The convention featured keynote speakers like Hungarian PM Viktor Orbán, the British Professor of Politics Matthew Goodwin, the French journalist and Reconquête leader Eric Zèmmour, former British Home Secretary Suella Braverman, and former UKIP and Reform UK leader Nigel Farage. 

On the 16th of April, the convention was shut down by the Belgian police during Nigel Farage’s keynote speech, following an order issued by Emir Kir, the mayor of Saint-Josse-ten-Noode (a borough of the Belgian capital) “to guarantee public safety”. 

Key speakers were outraged, with Braverman telling Sky News “I remember the words of Mrs Thatcher, but I am going to misquote her. ‘The more ridiculous, far-fetched and extremist their attempts to silence us are, the more cheered on I am, because it shows that they have lost the political argument’”.

There are two points to highlight around Braverman’s quote: the first one is that she was not silenced on that day at all, as she delivered her keynote speech (in line with the convention schedule) while the second and more important one is that this former Minister attempted to ban the right of protest in the UK, effectively breaking the law according to the largest UK civil liberties organisation, Liberty. 

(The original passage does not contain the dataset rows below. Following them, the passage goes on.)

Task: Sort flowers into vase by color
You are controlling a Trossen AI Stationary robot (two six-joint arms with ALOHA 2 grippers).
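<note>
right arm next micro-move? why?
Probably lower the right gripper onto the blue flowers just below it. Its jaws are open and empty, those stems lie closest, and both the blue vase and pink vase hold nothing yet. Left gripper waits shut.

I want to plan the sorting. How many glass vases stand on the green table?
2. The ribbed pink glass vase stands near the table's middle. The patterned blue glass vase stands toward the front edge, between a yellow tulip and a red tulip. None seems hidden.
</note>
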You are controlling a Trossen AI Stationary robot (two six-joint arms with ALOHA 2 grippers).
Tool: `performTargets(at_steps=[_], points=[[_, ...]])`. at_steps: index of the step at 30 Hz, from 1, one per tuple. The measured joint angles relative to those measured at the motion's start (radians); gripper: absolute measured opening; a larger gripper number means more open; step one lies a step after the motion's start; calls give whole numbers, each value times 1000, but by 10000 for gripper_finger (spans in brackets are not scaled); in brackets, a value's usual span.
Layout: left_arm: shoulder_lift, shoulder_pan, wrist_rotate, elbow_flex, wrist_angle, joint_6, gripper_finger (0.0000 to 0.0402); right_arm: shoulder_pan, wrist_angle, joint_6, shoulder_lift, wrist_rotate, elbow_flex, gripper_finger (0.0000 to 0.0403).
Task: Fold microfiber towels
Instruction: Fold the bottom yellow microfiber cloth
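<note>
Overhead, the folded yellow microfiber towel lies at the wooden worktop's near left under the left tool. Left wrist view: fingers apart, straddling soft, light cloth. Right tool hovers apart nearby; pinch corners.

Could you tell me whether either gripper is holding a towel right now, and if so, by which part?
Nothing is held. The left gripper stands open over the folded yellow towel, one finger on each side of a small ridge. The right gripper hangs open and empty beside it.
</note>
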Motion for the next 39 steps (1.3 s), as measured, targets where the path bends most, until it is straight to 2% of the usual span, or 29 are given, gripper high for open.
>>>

Farage also condemned the decision to shut down the convention during the same Sky News broadcast. He was also invited on the following day, April 17 on the breakfast talk show Good Morning Britain to comment on the event., Farage said “Three mayors in Brussels, in the course of the last three days, tried to shut down this conference. Very often people say cancel culture does not exist…well, it does”. 

The right-wing TV channel GB News (where Farage is a presenter) gave ample coverage to the fact that the former British Member of European Parliament’s speech was interrupted, with NatCon organiser Frank Furedi saying “The future of democracy is in trouble”. 

The Italian participant Francesco Giubilei, former advisor to the Minister of Culture Gennaro Sangiuliano, wrote in the Italian right-wing newspaper Il Giornale “Not even in Caracas or Pyongyang it is possible to witness similar things”. 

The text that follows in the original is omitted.